Shall leave out the first picture since it contains the vendors name


----------



## James (Jul 17, 2006)




----------



## James (Jul 17, 2006)




----------



## James (Jul 17, 2006)

While I was playing with sports cards, reading comics, riding my bike and hating girls, this was going on, now I feel even worse

Early Bird $27.95

Caribbean $50.00

Jet $40

:cry2:


----------



## James (Jul 17, 2006)

Phonalarm, want one of those too 

Come to think of it girls were the beginning of all my problems damn them lol


----------



## MIKE (Feb 23, 2003)

I have 8 of the O&W's shown  but not at the prices shown :cry2:

Mike


----------



## adrian (May 23, 2004)

You should see Rolex prices from the same period. 650$ for a 2 tone Datejust.


----------



## James (Jul 17, 2006)

Been into the beers wife is out.
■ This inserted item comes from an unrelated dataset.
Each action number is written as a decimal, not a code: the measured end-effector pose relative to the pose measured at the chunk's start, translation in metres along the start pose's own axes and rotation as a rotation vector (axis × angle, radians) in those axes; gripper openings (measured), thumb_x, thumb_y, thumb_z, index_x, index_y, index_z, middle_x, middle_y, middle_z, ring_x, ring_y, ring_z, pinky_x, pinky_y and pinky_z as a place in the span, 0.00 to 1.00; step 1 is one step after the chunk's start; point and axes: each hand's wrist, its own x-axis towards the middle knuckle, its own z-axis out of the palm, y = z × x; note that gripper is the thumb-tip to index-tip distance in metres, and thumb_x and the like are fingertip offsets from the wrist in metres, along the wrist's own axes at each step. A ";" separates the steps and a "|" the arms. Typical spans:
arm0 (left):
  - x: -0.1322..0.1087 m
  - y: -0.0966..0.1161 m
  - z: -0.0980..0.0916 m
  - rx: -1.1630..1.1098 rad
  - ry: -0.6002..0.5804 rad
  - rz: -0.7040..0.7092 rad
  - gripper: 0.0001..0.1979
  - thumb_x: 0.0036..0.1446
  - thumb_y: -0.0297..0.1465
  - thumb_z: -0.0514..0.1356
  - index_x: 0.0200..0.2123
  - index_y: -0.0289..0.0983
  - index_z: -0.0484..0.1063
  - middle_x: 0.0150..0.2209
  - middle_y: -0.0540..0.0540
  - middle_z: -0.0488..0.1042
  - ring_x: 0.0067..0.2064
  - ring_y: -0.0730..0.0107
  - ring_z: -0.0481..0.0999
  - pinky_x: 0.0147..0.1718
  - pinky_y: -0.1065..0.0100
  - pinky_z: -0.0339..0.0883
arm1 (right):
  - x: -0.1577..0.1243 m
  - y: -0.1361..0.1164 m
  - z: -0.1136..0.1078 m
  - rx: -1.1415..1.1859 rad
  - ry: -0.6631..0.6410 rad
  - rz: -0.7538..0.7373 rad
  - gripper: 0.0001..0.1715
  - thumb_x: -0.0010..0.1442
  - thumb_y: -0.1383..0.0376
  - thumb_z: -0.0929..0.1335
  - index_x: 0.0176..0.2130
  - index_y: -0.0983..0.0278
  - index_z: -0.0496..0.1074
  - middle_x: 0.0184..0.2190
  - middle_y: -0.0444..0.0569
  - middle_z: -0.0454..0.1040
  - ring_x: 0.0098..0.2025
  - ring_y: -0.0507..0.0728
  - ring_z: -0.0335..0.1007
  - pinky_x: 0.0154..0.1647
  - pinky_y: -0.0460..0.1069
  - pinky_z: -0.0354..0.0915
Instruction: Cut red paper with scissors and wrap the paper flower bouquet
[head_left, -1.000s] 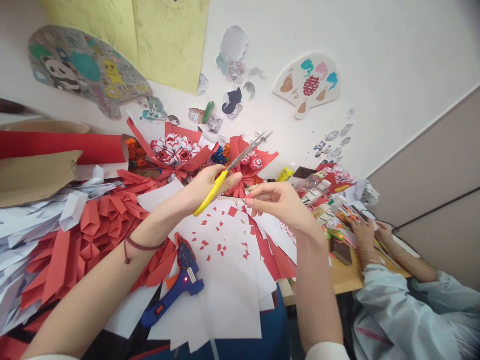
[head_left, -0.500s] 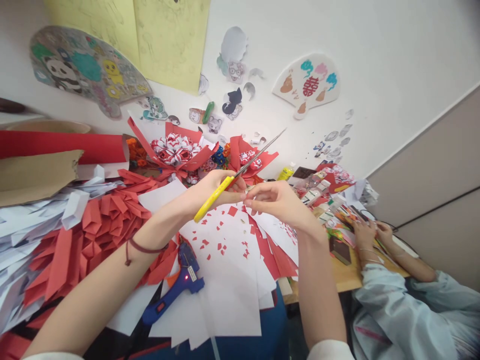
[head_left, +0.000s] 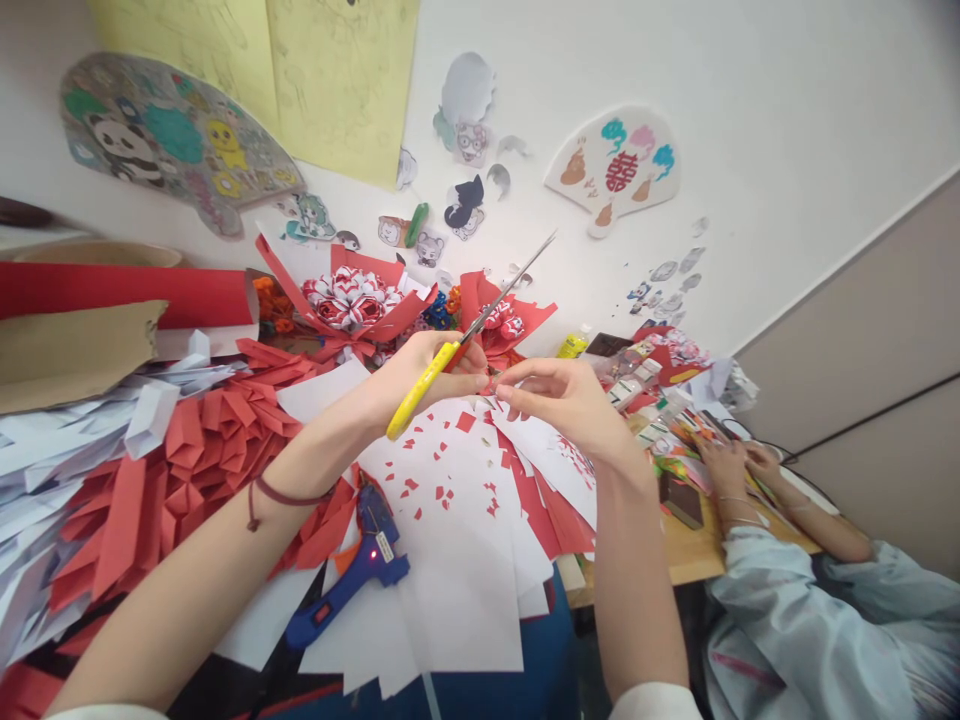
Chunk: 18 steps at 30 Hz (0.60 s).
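My left hand (head_left: 411,362) is closed around a pair of scissors (head_left: 422,393) with yellow handles, the blades pointing up and to the right. A small red bit shows near the tips of its thumb and fingers. My right hand (head_left: 574,405) is in a pinch close beside those fingertips; whatever it holds is too small to name. Beneath both hands, white paper sheets (head_left: 465,610) are strewn with small red paper scraps (head_left: 465,422). A blue glue gun (head_left: 349,585) with a lit red light rests on the sheets, left of centre.
Folded red paper pieces (head_left: 202,430) and white ones (head_left: 45,450) are heaped on the left. Red-wrapped paper bouquets (head_left: 352,300) stand against the wall. At right, another person's hands (head_left: 727,465) are over a wooden table (head_left: 697,565) crowded with small items.
The scissors have shifted slightly left, their tip a little higher. My fingertips have drawn slightly apart. The other person's hands have moved a little.
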 end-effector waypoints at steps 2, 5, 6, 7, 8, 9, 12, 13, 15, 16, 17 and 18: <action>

Searched for a time machine all I could find was this


----------



## Mutley (Apr 17, 2007)

$40 for a selectron chrono :cry2:


----------



## mattbeef (Jul 17, 2008)

Wow thats ruined my day :cry2:


----------



## chris l (Aug 5, 2005)

James said:


> Come to think of it girls were the beginning of all my problems damn them lol


No, mate; bless 'em all...

$32 for a Grand Prix ..... sigh....


----------



## PhilM (Nov 5, 2004)

Bugger those prices where rock bottom


----------